Approach

Encephalitis is one of the most challenging syndromes to diagnose and manage, particularly because a specific pathogen is identified in less than 50% of cases.[4]

Diagnostic difficulties in establishing an aetiology include the vast number of infectious and non-infectious causes, and misperceptions about molecular versus serological testing.[4]

An individualised diagnostic approach is indicated, based on consideration of:[4]

  • Immune status

  • Seasonality

  • Geography

  • Animal and arthropod exposures

  • Clinical findings, and

  • Radiographic abnormalities.

History

A recent history of tick bite in disease-endemic areas, 4 to 28 days before the onset of symptoms is critical to diagnosis.[2] However, about one-third of patients do not notice the tick bite.[8]

Tick-borne encephalitis (TBE) occurs throughout the northern hemisphere between April and October, with a peak in June and July, and mirrors the geographical distribution of the usual vector, Ixodes species ticks.[2][6]

Most infections result from tick bites acquired in forested areas through activities such as camping, hiking, fishing, bicycling, and collecting mushrooms, berries, or flowers. Outdoor occupations such as forestry and military training increase the risk of TBE.[3]

Consumption of raw (unpasteurised) milk or dairy products in disease-endemic areas are also significant risks for exposure.[6]

The risk is negligible for people who live in urban or unforested areas, or who do not consume unpasteurised dairy products.[3]

Clinical presentation

TBE follows an incubation period of a median of 8 days (range 2-28 days) after a tick bite.[3] Approximately two-thirds of patients are asymptomatic.[3][7]​​ The incidence and severity of disease are highest in people aged ≥50 years.[3]

TBE is biphasic in 72% to 87% of patients.[8] In the fever-myalgia phase (or first phase), patients may present with:

  • Fever (99%)

  • Fatigue (63%)

  • General malaise (62%)

  • Headache and body pains (54%)[8]

  • Nausea.[6]

Typical duration of this phase is 5 days (range 2-10 days).[8]

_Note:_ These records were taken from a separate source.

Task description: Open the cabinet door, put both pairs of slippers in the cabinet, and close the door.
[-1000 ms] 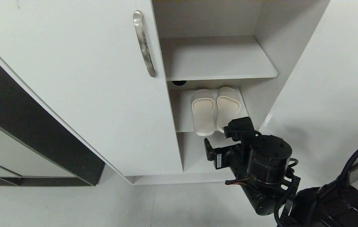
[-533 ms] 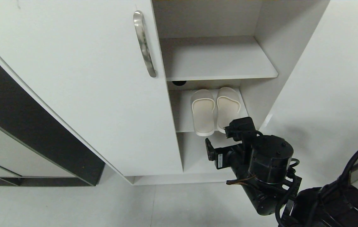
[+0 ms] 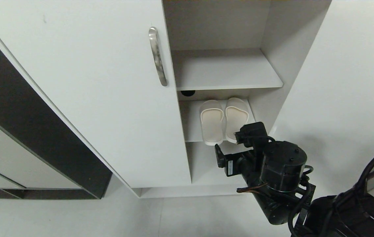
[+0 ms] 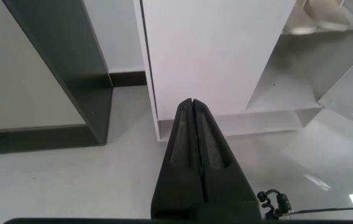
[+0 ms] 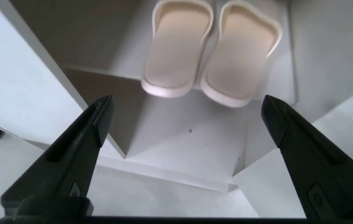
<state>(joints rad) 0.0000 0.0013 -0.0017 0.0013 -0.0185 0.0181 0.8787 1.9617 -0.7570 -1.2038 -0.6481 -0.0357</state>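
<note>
1. Presently, a pair of slippers [image 3: 224, 120] is seen on the middle shelf [image 3: 192, 126], heels slightly over its front edge.
2. The right door [image 3: 338, 82] is swung wide.
3. The right end effector [image 5: 187, 109] is held spread near that edge, clear of the slippers.
4. The left end effector [image 4: 192, 104] is pressed together above the floor [image 4: 71, 174].

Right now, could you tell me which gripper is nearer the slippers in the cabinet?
Right. The right gripper is open just in front of the slippers; the left gripper, shut, is farther back over the floor.
</note>
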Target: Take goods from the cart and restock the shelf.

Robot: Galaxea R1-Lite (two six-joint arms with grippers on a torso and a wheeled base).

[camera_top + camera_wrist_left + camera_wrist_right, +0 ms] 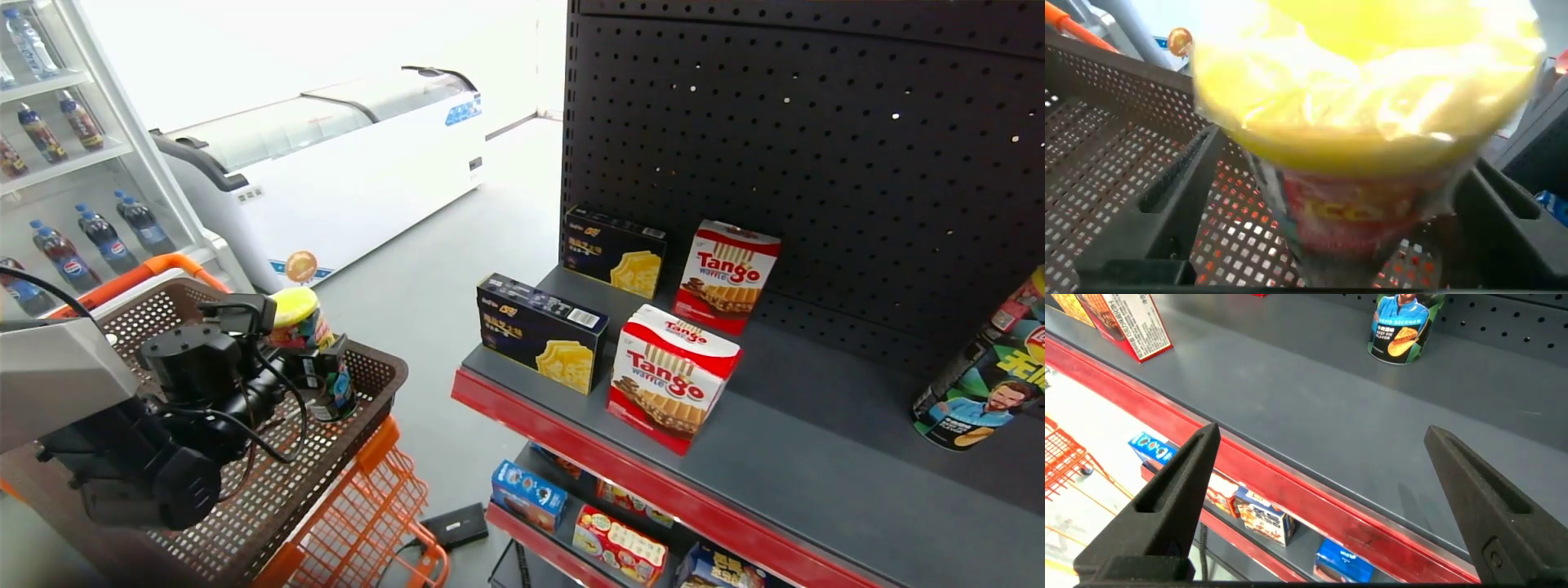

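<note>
**A:** From the head, how far along?

**B:** Partway, at a guess. On the left, jaws clenched around a yellow-lidded tub (300,320), inside the cart basket (384,367) by its far edge. Already on the shelf (816,465): dark boxes (540,331) and wafer boxes (671,377) toward the left end, a tall can (992,367) at the right edge.

**A:** And from the left wrist?

**B:** Same tub (1364,122), gripped on both sides, over the basket mesh (1110,155). Not yet shelved.

**A:** Right wrist?

**B:** Jaws spread wide, gripping nothing, above the shelf's front edge (1290,400). Can (1399,327) at the back. Left to do, probably: carrying the tub across to the bare stretch beside the can.
</note>
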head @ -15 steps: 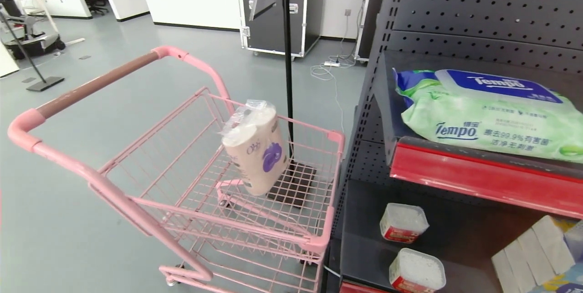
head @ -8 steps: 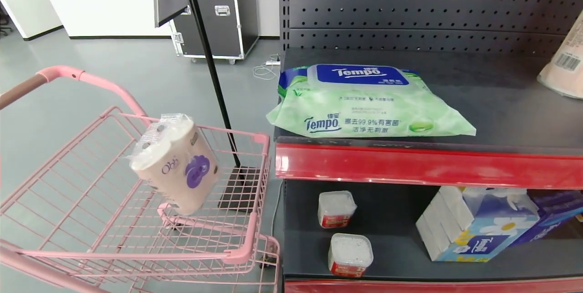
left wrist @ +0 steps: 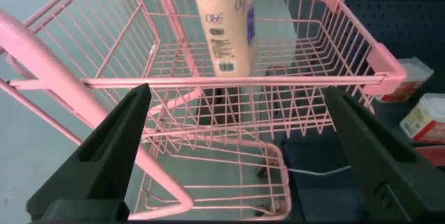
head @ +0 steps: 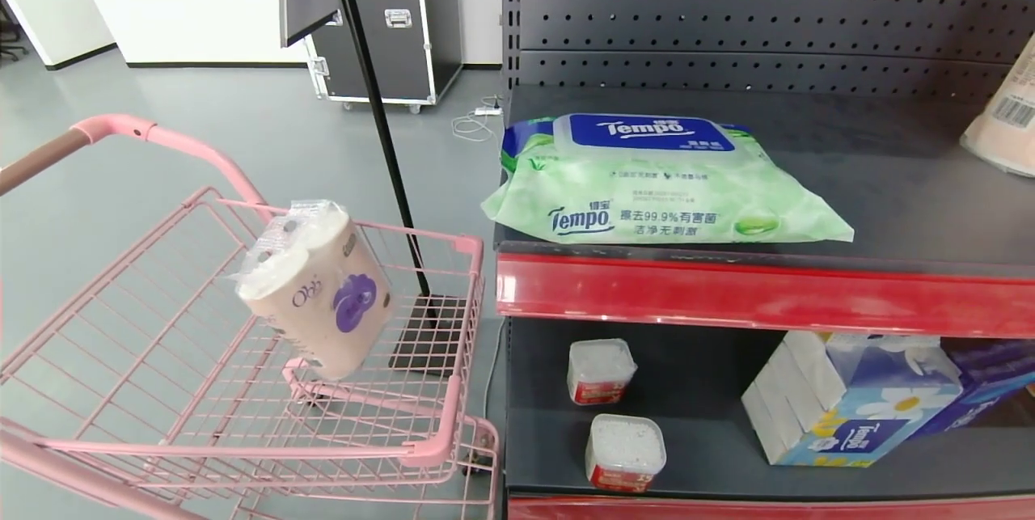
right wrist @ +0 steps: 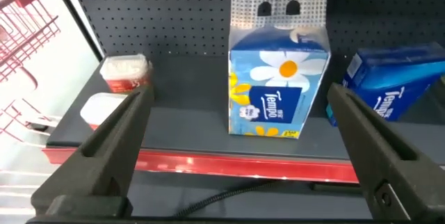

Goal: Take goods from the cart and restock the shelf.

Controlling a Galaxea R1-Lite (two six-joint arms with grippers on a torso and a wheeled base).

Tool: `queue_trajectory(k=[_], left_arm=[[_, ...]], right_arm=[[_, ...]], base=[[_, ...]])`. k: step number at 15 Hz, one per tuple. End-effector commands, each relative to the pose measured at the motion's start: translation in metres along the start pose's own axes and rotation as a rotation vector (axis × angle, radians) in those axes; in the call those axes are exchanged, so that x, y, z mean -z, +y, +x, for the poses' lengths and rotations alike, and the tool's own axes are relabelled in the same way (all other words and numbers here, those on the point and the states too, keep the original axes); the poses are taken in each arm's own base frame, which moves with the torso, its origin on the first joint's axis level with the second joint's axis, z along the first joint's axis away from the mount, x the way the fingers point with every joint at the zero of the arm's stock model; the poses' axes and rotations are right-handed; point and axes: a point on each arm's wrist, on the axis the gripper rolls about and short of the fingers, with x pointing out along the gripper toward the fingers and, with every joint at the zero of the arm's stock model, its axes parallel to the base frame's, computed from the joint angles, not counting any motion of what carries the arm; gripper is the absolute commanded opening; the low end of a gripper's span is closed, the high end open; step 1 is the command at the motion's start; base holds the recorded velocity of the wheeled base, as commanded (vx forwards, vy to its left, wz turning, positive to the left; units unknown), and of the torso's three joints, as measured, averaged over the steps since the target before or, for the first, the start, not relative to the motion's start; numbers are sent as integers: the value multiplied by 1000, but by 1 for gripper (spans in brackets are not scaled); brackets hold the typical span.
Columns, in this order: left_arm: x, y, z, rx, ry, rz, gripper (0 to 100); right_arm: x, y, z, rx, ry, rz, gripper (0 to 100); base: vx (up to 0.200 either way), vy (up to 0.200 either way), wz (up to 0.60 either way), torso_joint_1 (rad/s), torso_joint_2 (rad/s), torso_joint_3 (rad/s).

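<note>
A pack of toilet rolls [head: 311,289] wrapped in clear film, with a purple mark, leans upright inside the pink wire cart [head: 441,443]. My left gripper [left wrist: 238,93] is open, hanging outside the cart's near rail [left wrist: 278,81], with the roll pack [left wrist: 224,26] beyond it. My right gripper [right wrist: 241,90] is open in front of the lower shelf, facing a blue flowered tissue pack [right wrist: 279,64]. The shelf [head: 760,293] has a red front edge, and a green wipes pack [head: 663,180] lies on its upper board.
On the lower shelf stand two small white tubs [head: 598,370] [head: 624,451], the tissue pack [head: 849,399] and a dark blue box [head: 994,391]. A peach pack [head: 1003,120] sits at the upper shelf's right end. A black stand [head: 380,140] rises behind the cart.
The head camera has swung right from the cart towards the shelf, then shifted slightly. The roll pack and shelf goods have not moved.
</note>
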Motion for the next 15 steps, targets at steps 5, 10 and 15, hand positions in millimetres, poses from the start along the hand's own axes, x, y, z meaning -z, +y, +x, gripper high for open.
queue_trajectory(k=[5, 10, 15], left_arm=[[0, 0, 0, 1, 1, -2, 100], [0, 0, 0, -1, 1, -2, 100], [0, 0, 0, -16, -3, 77, 100]], right_arm=[[0, 0, 0, 1, -1, 0, 100], [0, 0, 0, -1, -1, 0, 100], [0, 0, 0, 1, -1, 0, 100]], base=[[0, 200, 0, 2, 3, 6], [0, 80, 0, 1, 1, 2], [0, 0, 0, 0, 0, 0]])
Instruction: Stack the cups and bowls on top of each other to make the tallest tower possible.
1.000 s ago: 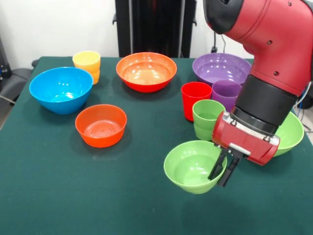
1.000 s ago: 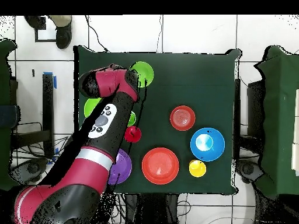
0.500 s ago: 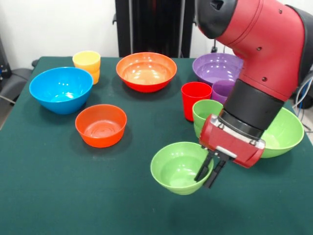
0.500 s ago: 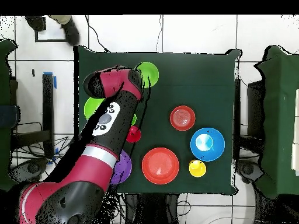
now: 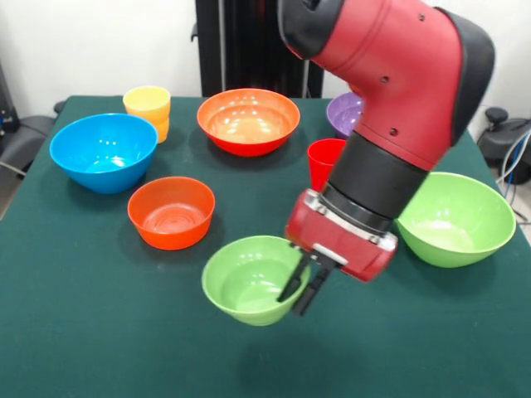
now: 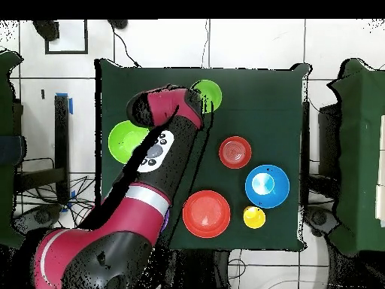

Following the fever-myalgia phase, there is typically a 7-day (range 1-21 days) symptom-free interval before the second phase.[8]

In the central nervous system phase (or second phase), patients may present with:[8]

  • Mild meningitis to severe encephalitis, with or without myelitis and spinal paralysis

  • Altered consciousness (approximately 33%)

  • Cranial and spinal nerve palsies (3% to 13%); cranial nerve involvement mainly associated with ocular, facial, and pharyngeal motor function

  • Vestibular and hearing defects

  • Seizures (<5%)

  • Flaccid poliomyelitis-like paralysis that, unlike poliomyelitis, usually affects the arms, shoulders, and levator muscles of the head[8]

  • Monoparesis, paraparesis, and tetraparesis, paralysis of respiratory muscles requiring ventilator support (5% to 10%).

Typical duration of this second phase is 7 to 10 days.[6] 

The European subtype is associated with milder disease, with 20% to 30% of patients experiencing the second phase. In children, the second phase is generally limited to meningitis, whereas in adults aged >40 years, there is an increased risk of encephalitis.[7]

Initial investigations

In general, initial tests should be the same as for suspected viral encephalitis. These include:

  • FBC

  • ESR and CRP

  • LFTs

  • CT brain

  • Cerebrospinal fluid (CSF) analysis

  • Lumbar puncture indicated if no contraindications (i.e., coagulation disorders including thrombocytopenia as seen in viral haemorrhagic fevers; skin infection at site of needle insertion)

  • CSF/serum serology for TBE-specific antibody.[13]

Leukopenia, thrombocytopenia, and slightly raised serum transaminases can be seen in this first stage, although leukocytosis is frequent in the second stage.[8] Seroconversion without prominent morbidity is common.[8]

CSF analyses reveal moderate pleocytosis, with two-thirds of patients having ≤100 leukocytes per microlitre.[8] Despite this, objective meningeal signs can be absent in about 19%.[8]

An initial predominance of polymorphonuclear cells in the CSF is later changed to an almost 100% mononuclear cell dominance.[8] Two-thirds have a moderately increased CSF albumin, peaking at a median day 9.[8]

In the UK, testing can be arranged with the Rare and Imported Pathogens Laboratory if TBE is suspected.[7]

Other investigations

These include:

  • Serum or CSF can also be tested for the presence of TBE virus by reverse-transcription polymerase chain reaction (RT-PCR).[13]​ However, RT-PCR is only useful in the first phase of the illness. Viral RNA is usually undetectable by the time neurological symptoms are recognised.[22]​​

  • MRI head and EEG may show abnormalities in infected patients.